[[ GIVEN RECORDS, beginning ]]

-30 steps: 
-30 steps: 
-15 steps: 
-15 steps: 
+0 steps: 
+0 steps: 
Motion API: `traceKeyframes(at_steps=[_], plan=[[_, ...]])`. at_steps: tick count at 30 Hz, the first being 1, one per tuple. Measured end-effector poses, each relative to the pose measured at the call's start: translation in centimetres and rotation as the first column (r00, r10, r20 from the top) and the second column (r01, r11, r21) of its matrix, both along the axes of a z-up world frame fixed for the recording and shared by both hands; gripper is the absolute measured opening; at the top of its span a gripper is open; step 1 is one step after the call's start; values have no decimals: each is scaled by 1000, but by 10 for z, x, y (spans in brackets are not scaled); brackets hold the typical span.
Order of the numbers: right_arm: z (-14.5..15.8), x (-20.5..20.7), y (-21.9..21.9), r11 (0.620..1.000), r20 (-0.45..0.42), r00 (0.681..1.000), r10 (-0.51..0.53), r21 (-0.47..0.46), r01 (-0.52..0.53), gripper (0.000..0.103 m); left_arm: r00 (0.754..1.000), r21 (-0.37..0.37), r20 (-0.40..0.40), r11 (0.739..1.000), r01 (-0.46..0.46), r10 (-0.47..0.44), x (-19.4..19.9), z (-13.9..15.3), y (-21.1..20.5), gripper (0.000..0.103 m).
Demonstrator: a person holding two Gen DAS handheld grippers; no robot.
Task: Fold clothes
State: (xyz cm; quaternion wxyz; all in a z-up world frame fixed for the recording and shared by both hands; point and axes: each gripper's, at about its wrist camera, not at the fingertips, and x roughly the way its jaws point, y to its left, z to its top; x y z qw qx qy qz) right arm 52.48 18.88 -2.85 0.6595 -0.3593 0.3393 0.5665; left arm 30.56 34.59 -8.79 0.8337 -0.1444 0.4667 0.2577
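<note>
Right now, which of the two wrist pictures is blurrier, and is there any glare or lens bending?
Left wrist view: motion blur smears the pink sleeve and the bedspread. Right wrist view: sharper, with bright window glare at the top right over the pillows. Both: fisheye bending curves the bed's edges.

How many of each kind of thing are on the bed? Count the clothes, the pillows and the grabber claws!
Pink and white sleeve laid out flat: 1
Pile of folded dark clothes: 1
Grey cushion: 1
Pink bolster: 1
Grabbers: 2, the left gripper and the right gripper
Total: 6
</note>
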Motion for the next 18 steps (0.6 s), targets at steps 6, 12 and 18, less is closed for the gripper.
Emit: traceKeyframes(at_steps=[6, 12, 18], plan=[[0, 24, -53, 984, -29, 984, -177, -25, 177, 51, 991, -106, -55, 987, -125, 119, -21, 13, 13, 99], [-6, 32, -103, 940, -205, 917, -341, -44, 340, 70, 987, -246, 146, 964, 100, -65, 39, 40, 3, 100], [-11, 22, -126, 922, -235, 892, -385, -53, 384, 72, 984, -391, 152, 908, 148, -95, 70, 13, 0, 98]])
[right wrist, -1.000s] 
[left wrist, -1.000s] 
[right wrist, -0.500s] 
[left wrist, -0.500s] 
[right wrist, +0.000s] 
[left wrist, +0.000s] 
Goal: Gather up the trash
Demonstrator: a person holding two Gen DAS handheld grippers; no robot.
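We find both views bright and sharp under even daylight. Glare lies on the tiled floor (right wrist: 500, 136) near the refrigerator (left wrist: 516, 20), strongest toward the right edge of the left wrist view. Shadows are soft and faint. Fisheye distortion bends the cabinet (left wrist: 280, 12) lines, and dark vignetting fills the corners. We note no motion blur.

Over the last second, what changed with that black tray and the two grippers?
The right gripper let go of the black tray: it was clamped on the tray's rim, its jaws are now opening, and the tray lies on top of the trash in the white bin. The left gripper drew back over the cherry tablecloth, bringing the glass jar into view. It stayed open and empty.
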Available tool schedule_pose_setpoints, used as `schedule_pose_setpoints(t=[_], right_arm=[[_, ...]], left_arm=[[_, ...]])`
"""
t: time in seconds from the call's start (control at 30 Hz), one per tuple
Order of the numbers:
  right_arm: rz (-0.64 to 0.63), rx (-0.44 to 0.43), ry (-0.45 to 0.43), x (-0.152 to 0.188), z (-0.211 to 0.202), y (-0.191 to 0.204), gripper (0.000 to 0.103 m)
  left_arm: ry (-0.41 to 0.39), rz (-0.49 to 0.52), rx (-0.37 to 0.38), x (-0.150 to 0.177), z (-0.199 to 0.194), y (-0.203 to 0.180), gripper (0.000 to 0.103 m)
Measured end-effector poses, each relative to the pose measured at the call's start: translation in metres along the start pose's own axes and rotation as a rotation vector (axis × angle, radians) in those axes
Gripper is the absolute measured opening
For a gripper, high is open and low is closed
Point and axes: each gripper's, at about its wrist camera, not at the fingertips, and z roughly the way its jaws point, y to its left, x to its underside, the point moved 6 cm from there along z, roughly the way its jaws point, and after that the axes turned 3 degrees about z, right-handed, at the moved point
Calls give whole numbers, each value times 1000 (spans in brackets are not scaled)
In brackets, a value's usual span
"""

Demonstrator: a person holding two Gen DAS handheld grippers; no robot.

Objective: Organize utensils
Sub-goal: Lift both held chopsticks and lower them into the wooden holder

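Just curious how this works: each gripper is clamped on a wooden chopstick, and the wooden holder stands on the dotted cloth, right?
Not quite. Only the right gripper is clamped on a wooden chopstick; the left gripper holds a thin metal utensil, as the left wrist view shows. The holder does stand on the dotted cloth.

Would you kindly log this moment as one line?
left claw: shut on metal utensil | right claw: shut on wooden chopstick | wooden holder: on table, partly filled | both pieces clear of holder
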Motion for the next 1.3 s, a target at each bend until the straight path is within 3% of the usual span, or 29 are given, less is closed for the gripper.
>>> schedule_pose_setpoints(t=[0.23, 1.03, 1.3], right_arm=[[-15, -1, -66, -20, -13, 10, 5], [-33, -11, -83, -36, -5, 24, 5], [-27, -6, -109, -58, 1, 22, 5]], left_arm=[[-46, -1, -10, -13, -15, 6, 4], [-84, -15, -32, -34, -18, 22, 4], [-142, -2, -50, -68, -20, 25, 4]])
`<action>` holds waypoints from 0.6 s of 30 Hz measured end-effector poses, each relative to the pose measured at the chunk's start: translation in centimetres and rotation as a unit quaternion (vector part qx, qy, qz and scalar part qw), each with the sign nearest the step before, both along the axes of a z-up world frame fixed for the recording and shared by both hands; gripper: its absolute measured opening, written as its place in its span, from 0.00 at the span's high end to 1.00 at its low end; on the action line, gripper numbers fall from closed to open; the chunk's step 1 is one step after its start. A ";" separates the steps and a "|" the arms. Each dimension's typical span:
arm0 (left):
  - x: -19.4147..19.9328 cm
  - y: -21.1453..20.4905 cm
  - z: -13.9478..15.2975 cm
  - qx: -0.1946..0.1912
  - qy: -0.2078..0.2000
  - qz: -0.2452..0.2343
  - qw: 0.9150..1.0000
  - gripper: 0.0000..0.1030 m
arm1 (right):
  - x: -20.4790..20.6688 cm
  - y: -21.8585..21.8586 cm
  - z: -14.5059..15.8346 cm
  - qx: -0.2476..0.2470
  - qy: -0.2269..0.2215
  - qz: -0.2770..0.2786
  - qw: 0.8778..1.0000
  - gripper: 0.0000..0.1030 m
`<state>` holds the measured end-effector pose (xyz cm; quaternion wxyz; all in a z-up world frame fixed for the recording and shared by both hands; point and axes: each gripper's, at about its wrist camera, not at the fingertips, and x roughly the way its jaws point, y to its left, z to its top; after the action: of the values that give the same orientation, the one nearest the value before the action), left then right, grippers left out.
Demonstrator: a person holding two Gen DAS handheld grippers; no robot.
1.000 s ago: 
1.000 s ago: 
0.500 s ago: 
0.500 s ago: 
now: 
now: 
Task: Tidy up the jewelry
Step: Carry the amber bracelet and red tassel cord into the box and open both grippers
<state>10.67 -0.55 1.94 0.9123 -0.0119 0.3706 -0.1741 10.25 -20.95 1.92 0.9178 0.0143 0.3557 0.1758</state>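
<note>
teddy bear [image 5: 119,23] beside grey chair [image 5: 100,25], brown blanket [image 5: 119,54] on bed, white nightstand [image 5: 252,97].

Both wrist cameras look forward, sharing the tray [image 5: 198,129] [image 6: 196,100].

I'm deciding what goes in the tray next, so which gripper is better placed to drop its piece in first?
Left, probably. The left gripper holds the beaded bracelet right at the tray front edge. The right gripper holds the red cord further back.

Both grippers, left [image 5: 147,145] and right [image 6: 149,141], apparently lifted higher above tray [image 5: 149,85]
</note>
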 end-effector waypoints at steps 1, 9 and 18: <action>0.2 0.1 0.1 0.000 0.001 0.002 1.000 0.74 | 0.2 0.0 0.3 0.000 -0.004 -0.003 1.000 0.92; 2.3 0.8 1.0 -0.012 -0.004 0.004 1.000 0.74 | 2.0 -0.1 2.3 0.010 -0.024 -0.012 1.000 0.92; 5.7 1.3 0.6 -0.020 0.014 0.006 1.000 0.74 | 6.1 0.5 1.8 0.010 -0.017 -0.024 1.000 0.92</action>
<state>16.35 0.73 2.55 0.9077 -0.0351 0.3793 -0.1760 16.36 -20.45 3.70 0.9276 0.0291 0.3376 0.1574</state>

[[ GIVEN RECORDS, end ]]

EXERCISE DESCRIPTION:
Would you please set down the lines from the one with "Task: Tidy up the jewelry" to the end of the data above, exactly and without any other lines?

RESULT FOR THIS EXERCISE:
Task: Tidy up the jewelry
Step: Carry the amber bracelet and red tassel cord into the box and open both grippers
<state>10.67 -0.55 1.94 0.9123 -0.0119 0.3706 -0.1741 10.25 -20.95 1.92 0.9178 0.0143 0.3557 0.1758</state>
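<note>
teddy bear [image 5: 119,23] beside grey chair [image 5: 100,25], brown blanket [image 5: 119,54] on bed, white nightstand [image 5: 252,97].

Both wrist cameras look forward, sharing the tray [image 5: 198,129] [image 6: 196,100].

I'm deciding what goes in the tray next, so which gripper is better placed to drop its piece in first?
Left, probably. The left gripper holds the beaded bracelet right at the tray front edge. The right gripper holds the red cord further back.

Both grippers, left [image 5: 147,145] and right [image 6: 149,141], apparently lifted higher above tray [image 5: 149,85]
</note>
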 end-effector waypoints at steps 1, 9 and 18: <action>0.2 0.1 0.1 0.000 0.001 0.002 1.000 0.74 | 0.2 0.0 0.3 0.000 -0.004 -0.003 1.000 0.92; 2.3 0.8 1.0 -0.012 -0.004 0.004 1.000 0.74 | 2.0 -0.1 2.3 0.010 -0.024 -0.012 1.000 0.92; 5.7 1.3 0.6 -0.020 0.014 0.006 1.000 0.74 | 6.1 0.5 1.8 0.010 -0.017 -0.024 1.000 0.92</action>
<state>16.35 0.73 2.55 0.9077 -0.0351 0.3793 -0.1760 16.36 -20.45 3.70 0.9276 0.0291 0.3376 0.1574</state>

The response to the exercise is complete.